What this task involves
Please retype, unchanged, each line from the top of the material below through the line where "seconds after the" appears.

Information provided
□ □ □
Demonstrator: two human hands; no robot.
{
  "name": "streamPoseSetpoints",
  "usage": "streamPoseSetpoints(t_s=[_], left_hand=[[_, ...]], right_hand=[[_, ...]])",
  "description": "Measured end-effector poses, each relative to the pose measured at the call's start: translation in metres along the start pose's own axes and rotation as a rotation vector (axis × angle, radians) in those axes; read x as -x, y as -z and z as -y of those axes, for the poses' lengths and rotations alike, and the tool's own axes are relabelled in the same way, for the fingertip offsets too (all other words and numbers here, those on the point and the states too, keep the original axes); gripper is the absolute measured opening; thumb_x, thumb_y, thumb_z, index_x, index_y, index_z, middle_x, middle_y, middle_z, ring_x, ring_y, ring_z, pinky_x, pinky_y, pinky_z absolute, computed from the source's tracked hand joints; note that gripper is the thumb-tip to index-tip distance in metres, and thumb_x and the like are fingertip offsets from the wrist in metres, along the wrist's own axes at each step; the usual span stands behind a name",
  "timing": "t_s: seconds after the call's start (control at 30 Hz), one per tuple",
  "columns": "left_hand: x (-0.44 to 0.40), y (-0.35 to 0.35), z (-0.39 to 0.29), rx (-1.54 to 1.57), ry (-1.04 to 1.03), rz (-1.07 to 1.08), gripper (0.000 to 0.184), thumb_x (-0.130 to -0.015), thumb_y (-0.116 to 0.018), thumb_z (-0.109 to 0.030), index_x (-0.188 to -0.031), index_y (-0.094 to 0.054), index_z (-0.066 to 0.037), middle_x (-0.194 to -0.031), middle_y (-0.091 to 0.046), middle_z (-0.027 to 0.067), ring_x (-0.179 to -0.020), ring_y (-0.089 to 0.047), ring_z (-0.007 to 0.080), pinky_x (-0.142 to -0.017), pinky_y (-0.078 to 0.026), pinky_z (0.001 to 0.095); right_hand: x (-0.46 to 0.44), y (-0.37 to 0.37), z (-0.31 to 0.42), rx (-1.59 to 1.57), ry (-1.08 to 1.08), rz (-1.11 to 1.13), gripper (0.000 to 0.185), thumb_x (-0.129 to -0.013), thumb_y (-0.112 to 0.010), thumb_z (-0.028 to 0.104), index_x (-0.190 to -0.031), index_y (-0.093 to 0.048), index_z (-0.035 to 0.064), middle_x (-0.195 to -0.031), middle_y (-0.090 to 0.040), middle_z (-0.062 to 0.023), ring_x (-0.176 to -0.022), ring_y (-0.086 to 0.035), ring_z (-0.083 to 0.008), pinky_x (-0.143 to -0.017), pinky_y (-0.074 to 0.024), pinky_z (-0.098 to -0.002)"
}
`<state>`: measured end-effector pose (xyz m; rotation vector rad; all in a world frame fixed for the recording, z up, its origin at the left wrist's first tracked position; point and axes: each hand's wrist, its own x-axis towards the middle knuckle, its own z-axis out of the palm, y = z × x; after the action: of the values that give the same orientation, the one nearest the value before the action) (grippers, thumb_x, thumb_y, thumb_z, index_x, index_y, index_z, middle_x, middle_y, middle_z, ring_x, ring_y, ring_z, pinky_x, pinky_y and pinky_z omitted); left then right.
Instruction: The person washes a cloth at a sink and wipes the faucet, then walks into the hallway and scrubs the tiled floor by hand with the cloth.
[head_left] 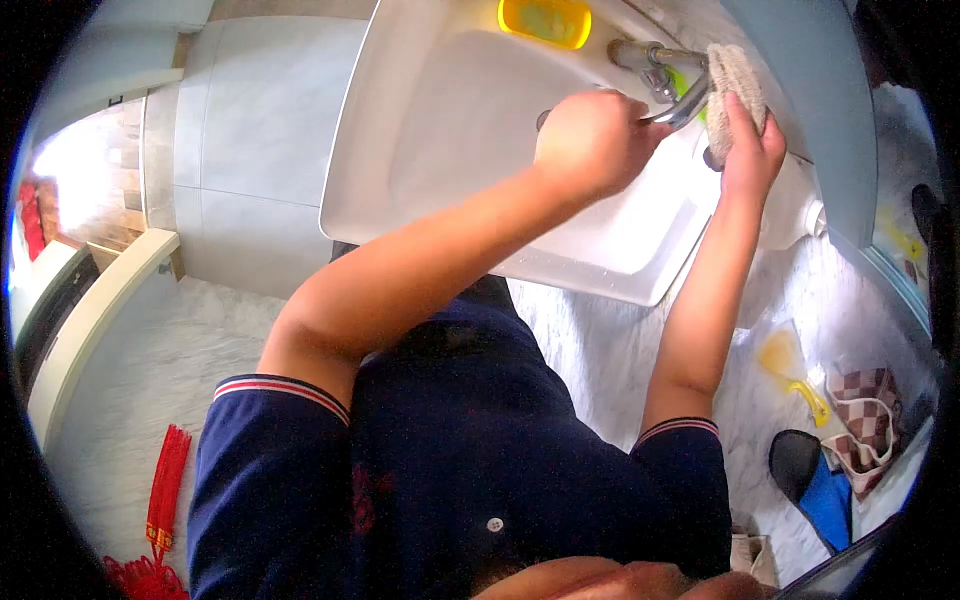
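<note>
My left hand (597, 142) is closed in a fist round the end of a curved metal tap spout (690, 103) above the white sink (445, 170). My right hand (752, 155) grips a beige ribbed cloth (733, 85), fingers along its right side. The cloth lies against the far end of the spout, beside the tap's wall fitting (640, 55). Behind the spout, a bright green thing shows in part, too hidden to name. My left fist covers the spout's tip.
A yellow soap dish (545, 22) sits on the sink's far rim. Right of the sink stands a white bottle (795, 212). On the marble-patterned floor lie a yellow-handled brush (805, 395), a blue and black item (815, 490) and a checked cloth (865, 420). A red tassel (168, 490) hangs at left.
</note>
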<state>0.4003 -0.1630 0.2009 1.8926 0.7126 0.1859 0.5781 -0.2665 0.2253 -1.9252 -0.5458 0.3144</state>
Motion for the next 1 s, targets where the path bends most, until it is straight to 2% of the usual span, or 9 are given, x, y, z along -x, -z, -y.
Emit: streamPoseSetpoints(t_s=[0.23,0.33,0.47,0.67,0.73,0.8,0.9,0.93,1.0], left_hand=[[0.018,0.018,0.056,0.072,0.092,-0.068,0.035,-0.085,-0.068,-0.032,-0.107,-0.072,-0.006,-0.1,-0.072,0.0151,-0.092,-0.07,0.0294,-0.083,-0.054,0.0363],[0.038,0.041,0.073,0.117,0.173,-0.072,0.026,-0.091,-0.065,-0.024,-0.104,-0.072,-0.003,-0.1,-0.073,0.0141,-0.092,-0.07,0.0203,-0.083,-0.053,0.0319],[0.07,0.073,0.103,0.037,0.28,-0.054,0.026,-0.092,-0.065,-0.023,-0.103,-0.072,-0.001,-0.096,-0.073,0.0118,-0.088,-0.068,0.0162,-0.082,-0.053,0.0302],[0.137,0.113,0.153,0.074,0.44,-0.089,0.025,-0.092,-0.061,-0.02,-0.1,-0.071,0.002,-0.087,-0.071,0.0074,-0.086,-0.066,0.0124,-0.08,-0.052,0.0277],[0.161,0.125,0.163,0.088,0.499,-0.099,0.025,-0.092,-0.061,-0.019,-0.099,-0.071,0.003,-0.086,-0.071,0.0071,-0.085,-0.065,0.0122,-0.08,-0.051,0.0272],[0.189,0.134,0.175,0.137,0.54,-0.14,0.026,-0.092,-0.061,-0.019,-0.099,-0.07,0.004,-0.086,-0.07,0.0071,-0.084,-0.065,0.0121,-0.079,-0.051,0.0267],[0.231,0.152,0.183,0.192,0.605,-0.226,0.026,-0.092,-0.061,-0.02,-0.098,-0.071,0.003,-0.085,-0.071,0.0073,-0.084,-0.065,0.0118,-0.079,-0.05,0.0261],[0.246,0.163,0.18,0.203,0.61,-0.245,0.025,-0.092,-0.061,-0.02,-0.098,-0.071,0.003,-0.085,-0.071,0.0072,-0.085,-0.065,0.0118,-0.079,-0.05,0.0259],[0.285,0.176,0.198,0.163,0.668,-0.314,0.029,-0.087,-0.065,-0.03,-0.1,-0.073,-0.005,-0.086,-0.072,0.0132,-0.08,-0.068,0.0225,-0.075,-0.051,0.0341]], right_hand=[[0.064,-0.018,0.028,0.655,0.582,0.14,0.046,-0.079,-0.076,0.023,-0.121,-0.067,0.0058,-0.105,-0.069,-0.0157,-0.093,-0.068,-0.0294,-0.083,-0.0534,-0.0387],[0.103,-0.034,0.034,0.763,0.417,0.211,0.051,-0.075,-0.075,0.014,-0.124,-0.066,0.0093,-0.104,-0.067,-0.0126,-0.093,-0.067,-0.0297,-0.082,-0.053,-0.0377],[0.12,-0.055,-0.002,0.659,0.638,0.021,0.052,-0.075,-0.075,0.018,-0.125,-0.065,0.0116,-0.108,-0.066,-0.0157,-0.091,-0.067,-0.0322,-0.074,-0.0545,-0.0393],[0.157,-0.068,-0.004,0.667,0.438,0.144,0.049,-0.075,-0.074,0.024,-0.123,-0.067,0.0146,-0.106,-0.067,-0.0145,-0.089,-0.067,-0.0327,-0.075,-0.0543,-0.0407],[0.18,-0.078,-0.015,0.693,0.24,0.3,0.042,-0.077,-0.073,0.029,-0.116,-0.07,0.0129,-0.092,-0.069,-0.0145,-0.086,-0.068,-0.033,-0.074,-0.0541,-0.04],[0.191,-0.08,-0.038,0.55,-0.045,0.374,0.039,-0.08,-0.072,0.03,-0.112,-0.071,0.0081,-0.089,-0.071,-0.0146,-0.085,-0.069,-0.0305,-0.076,-0.054,-0.0378],[0.203,-0.08,-0.031,0.295,-0.246,0.367,0.038,-0.082,-0.071,0.03,-0.11,-0.071,0.0038,-0.093,-0.073,-0.015,-0.086,-0.07,-0.0266,-0.078,-0.0535,-0.0352],[0.205,-0.081,-0.007,0.289,-0.177,0.403,0.038,-0.084,-0.07,0.028,-0.111,-0.07,0.0009,-0.096,-0.073,-0.0119,-0.086,-0.069,-0.0183,-0.078,-0.0529,-0.0314],[0.211,-0.098,0.013,0.115,-0.24,0.443,0.036,-0.086,-0.069,0.022,-0.113,-0.068,-0.0019,-0.096,-0.073,-0.0091,-0.085,-0.067,-0.0145,-0.077,-0.0528,-0.0288]])
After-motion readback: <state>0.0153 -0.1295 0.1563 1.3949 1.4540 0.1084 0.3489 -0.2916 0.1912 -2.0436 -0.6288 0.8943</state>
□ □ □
Response below
Demonstrator: two human hands; no robot.
{
  "name": "streamPoseSetpoints",
  "usage": "streamPoseSetpoints(t_s=[_], left_hand=[[_, ...]], right_hand=[[_, ...]])",
  "description": "Measured end-effector poses, each relative to the pose measured at the call's start: translation in metres along the start pose's own axes and rotation as a rotation vector (axis × angle, radians) in those axes; read x as -x, y as -z and z as -y of those axes, for the poses' lengths and rotations alike, and the tool's own axes are relabelled in the same way, for the fingertip offsets too (all other words and numbers here, those on the point and the states too, keep the original axes); gripper is the absolute measured opening; thumb_x, thumb_y, thumb_z, index_x, index_y, index_z, middle_x, middle_y, middle_z, ring_x, ring_y, ring_z, pinky_x, pinky_y, pinky_z absolute, computed from the source's tracked hand joints; note that gripper is the thumb-tip to index-tip distance in metres, and thumb_x and the like are fingertip offsets from the wrist in metres, along the wrist's own axes at each step; the usual span stands behind a name",
  "timing": "t_s: seconds after the call's start (control at 30 Hz), one per tuple",

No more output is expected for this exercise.